⦿ CASE SUMMARY OF:
Clifford Ebulue & Ors v. Ejiofor Ezebuo (2018) – CA
1. Clifford Ebulue;
2. Ifenyinwa Ebulue;
3. Chukwuka Nnubia;
4. Chidi Nnubia;
1. Ejiofor Ezebuo
Court of Appeal
⦿ LEAD JUDGEMENT DELIVERED BY:
Misitura Omodere Bola Ji-yusuff, J.C.A.
⦿ LAWYERS WHO ADVOCATED
* FOR THE APPELLANT
– N. A. Ewuzie;
* FOR THE RESPONDENT
– Ikenna Izuegbulem;
⦿ FACT (as relating to the issues)
All the parties in this appeal are members of Umudioka Village, Okija and they reside in Onitsha. The respondent who was the plaintiff at the Court below alleged that the 1st and 2nd appellants who are husband and wife invited him to their house sometimes in the year 2000 where they requested him to go into a relationship with a widow. He was then a bachelor. When he turned down their request, they alleged that his own mother engaged in such relationship when his father passed away. He confronted his mother with the allegation and his mother did not only deny the allegation, she informed her relatives and kinsmen about the allegation. Her kinsmen approached the father of the 2nd-4th appellants, Ikechukwu Nnubia, the 5th defendant at the Court below who is not a party in this appeal with kola nuts and requested him to invite the 1st and 2nd appellants for explanation on the allegation. The 5th defendant organized the meeting which the 1st and 2nd appellants attended. However, they denied making such comments or allegation against the respondent’s mother.

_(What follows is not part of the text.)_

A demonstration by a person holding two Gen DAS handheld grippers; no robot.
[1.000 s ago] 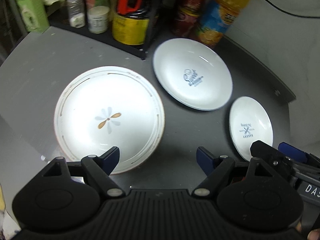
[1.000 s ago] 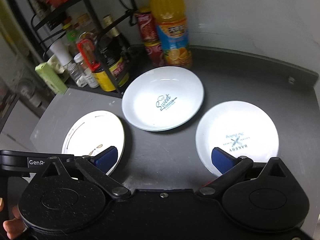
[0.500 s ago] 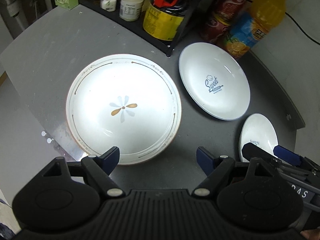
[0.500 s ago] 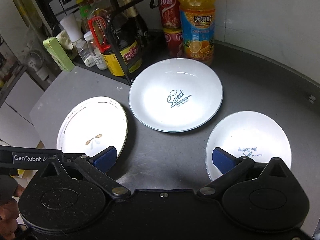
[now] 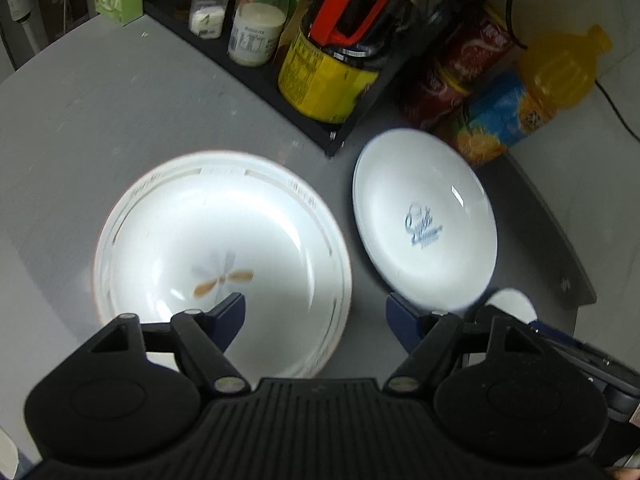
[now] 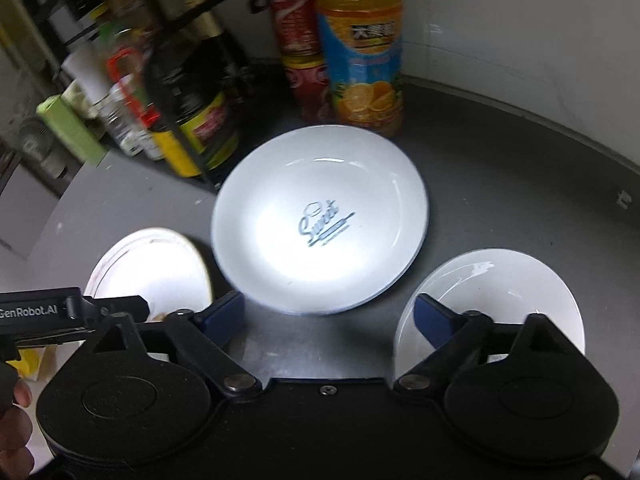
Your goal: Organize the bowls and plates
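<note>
- White "Sweet" plate (image 6: pixel 320 220) lies flat on the grey desk (image 5: pixel 100 92), empty, just in front of the orange juice bottle (image 6: pixel 362 52).
- Flower-patterned plate (image 5: pixel 222 260) sits left of the "Sweet" plate, empty; smaller white plate (image 6: pixel 500 292) sits right of it.
- Left gripper (image 5: pixel 316 316) is spread, its fingers straddling the flower-patterned plate's right rim.
- Right gripper (image 6: pixel 330 316) is spread, holding nothing.

Small plate (image 5: pixel 514 300) mostly hidden behind right gripper; lettering blurred.
</note>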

On 1/1/2013, the respondent gave some people including Mrs. Arinze Nnubia a ride in his car from their village to Onitsha. Two of those people were introduced to him as the children of the 2nd appellant. He then told those two boys about the matter between him and their mother and that the matter was still alive. On 2/1/2013, the respondent’s brother told him on phone that the 2nd appellant’s children reported to the 5th appellant that the respondent threatened to kill the 2nd appellant and her children. On 3/1/2013, he went to the 5th appellant’s house on his invitation and narrated what actually transpired between him and 2nd appellant’s children. The 5th appellant promised him that he would convince the 1st and 2nd appellants to apologise to the respondent’s mother for sake of peace.

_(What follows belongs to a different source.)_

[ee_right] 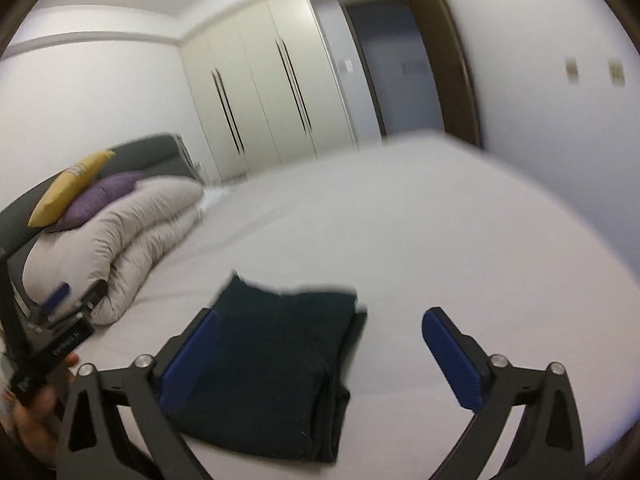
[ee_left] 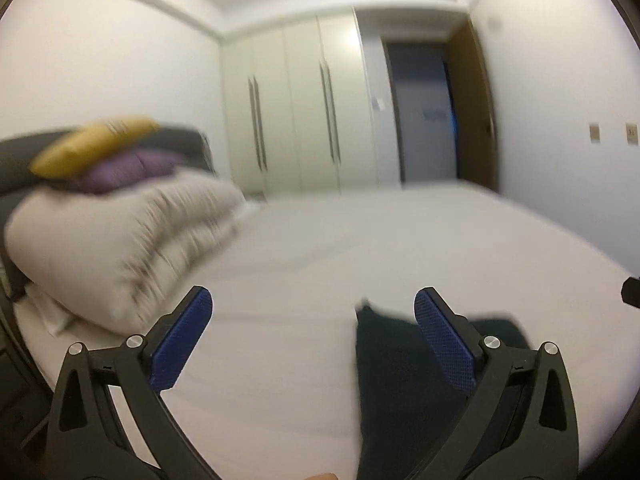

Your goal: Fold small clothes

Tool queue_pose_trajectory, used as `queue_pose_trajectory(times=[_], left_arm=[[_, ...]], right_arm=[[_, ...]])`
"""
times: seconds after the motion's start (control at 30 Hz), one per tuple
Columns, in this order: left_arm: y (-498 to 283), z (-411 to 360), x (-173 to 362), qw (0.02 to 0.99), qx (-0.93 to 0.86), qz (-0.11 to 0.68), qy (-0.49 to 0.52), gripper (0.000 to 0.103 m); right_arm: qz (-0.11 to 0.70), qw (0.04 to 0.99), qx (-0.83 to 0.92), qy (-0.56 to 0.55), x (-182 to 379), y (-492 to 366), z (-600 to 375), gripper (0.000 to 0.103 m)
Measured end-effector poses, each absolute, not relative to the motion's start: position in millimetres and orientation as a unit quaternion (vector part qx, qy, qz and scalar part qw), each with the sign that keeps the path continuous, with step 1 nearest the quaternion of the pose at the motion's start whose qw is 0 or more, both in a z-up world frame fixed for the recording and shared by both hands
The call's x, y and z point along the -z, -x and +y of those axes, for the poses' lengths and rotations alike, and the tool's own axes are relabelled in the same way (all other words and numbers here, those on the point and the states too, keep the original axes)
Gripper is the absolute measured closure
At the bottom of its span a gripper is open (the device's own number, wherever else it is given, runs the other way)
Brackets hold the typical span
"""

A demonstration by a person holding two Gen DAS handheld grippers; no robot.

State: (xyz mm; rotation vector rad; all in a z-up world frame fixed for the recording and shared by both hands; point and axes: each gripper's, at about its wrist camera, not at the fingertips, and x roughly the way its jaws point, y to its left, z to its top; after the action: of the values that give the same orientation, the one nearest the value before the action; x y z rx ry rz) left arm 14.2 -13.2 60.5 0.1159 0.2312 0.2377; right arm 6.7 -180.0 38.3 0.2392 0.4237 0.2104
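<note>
Leftmost in the right wrist view, the left claw [ee_right: 60,300] showed at the frame's edge in a person's hand [ee_right: 38,412], in front of the rolled duvet [ee_right: 120,240] with its yellow cushion [ee_right: 70,188] and purple cushion [ee_right: 100,196]. Seen from its own camera, the left claw [ee_left: 312,332] stood wide open with nothing between its blue pads, and the dark folded garment [ee_left: 396,380] lay low and to its right on the bed [ee_left: 320,248]. Further right, the right claw [ee_right: 320,356] was likewise spread wide and empty; the dark folded garment [ee_right: 276,364] rested on the bed [ee_right: 400,220] beneath it, toward its left finger, apart from the pads. Judging by this, the garment sat between the two claws, nearer the right one, its long axis running roughly away from the cameras. It looked already folded into a compact rectangle, so either claw would need to drop down to reach it.
</note>
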Motion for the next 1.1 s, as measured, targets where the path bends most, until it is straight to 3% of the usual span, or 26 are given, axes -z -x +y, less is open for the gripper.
queue_pose_trajectory(times=[0.13, 0.37, 0.6, 0.77, 0.87, 1.1], left_arm=[[30, -17, -91, 0.987, -0.137, 0.063, -0.058, 0.000], [40, -8, -112, 0.979, -0.119, 0.158, -0.057, 0.000], [31, -4, -76, 0.951, -0.064, 0.301, -0.012, 0.000], [18, -12, -31, 0.925, -0.049, 0.376, -0.029, 0.000], [12, -13, -10, 0.915, -0.041, 0.401, -0.028, 0.000], [4, -19, 25, 0.901, -0.035, 0.430, -0.034, 0.000]], right_arm=[[0.131, 0.984, -0.092, -0.074, -76, 27, -170, 0.000], [0.072, 0.994, -0.078, -0.015, -127, 73, -162, 0.000], [0.165, 0.983, -0.083, -0.025, -131, 70, -154, 0.000], [0.298, 0.947, -0.064, -0.101, -84, 39, -157, 0.000], [0.359, 0.923, -0.047, -0.132, -53, 26, -161, 0.000], [0.390, 0.912, -0.040, -0.124, -28, 22, -153, 0.000]])
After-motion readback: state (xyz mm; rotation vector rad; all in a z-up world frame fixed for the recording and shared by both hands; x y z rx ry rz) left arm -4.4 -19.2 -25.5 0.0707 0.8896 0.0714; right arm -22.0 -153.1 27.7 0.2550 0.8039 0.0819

However, on 4/1/2013 he was lured into the 5th appellant’s compound by the 3rd appellant where he was beaten up, assaulted and imprisoned by the 1st, 3rd, and 4th appellants and handed over to the policemen from Special Anti Robbery Squad (SARS) who arrested and detained him until he was released on bail to Sir Albert Adilue in his capacity as the President-General of Umudioka Welfare Association who promised to settle the matter since all the parties are from the same village.
The association tried to settle the matter but the appellants refused to acknowledge the authority of the association and refused to abide by its decision. They continued to threaten further assault on the respondent and wrote a petition to the Assistant Inspector General of Police, Zone 9, Umuahia upon which he was charged to Court for assault. He then instituted suit no. HIH/14/2013 in the High Court of Anambra State, Ihiala Judicial Division where in his Further Amended Statement of Claim he claimed against the appellants as follows:
(a) N5,000,000.00 (Five Million Naira) only being general damages for the false imprisonment and assault perpetrated against the plaintiff by the defendants on the 4th day of January, 2013 in the compound of the 5th defendant at Umudioka, Okija.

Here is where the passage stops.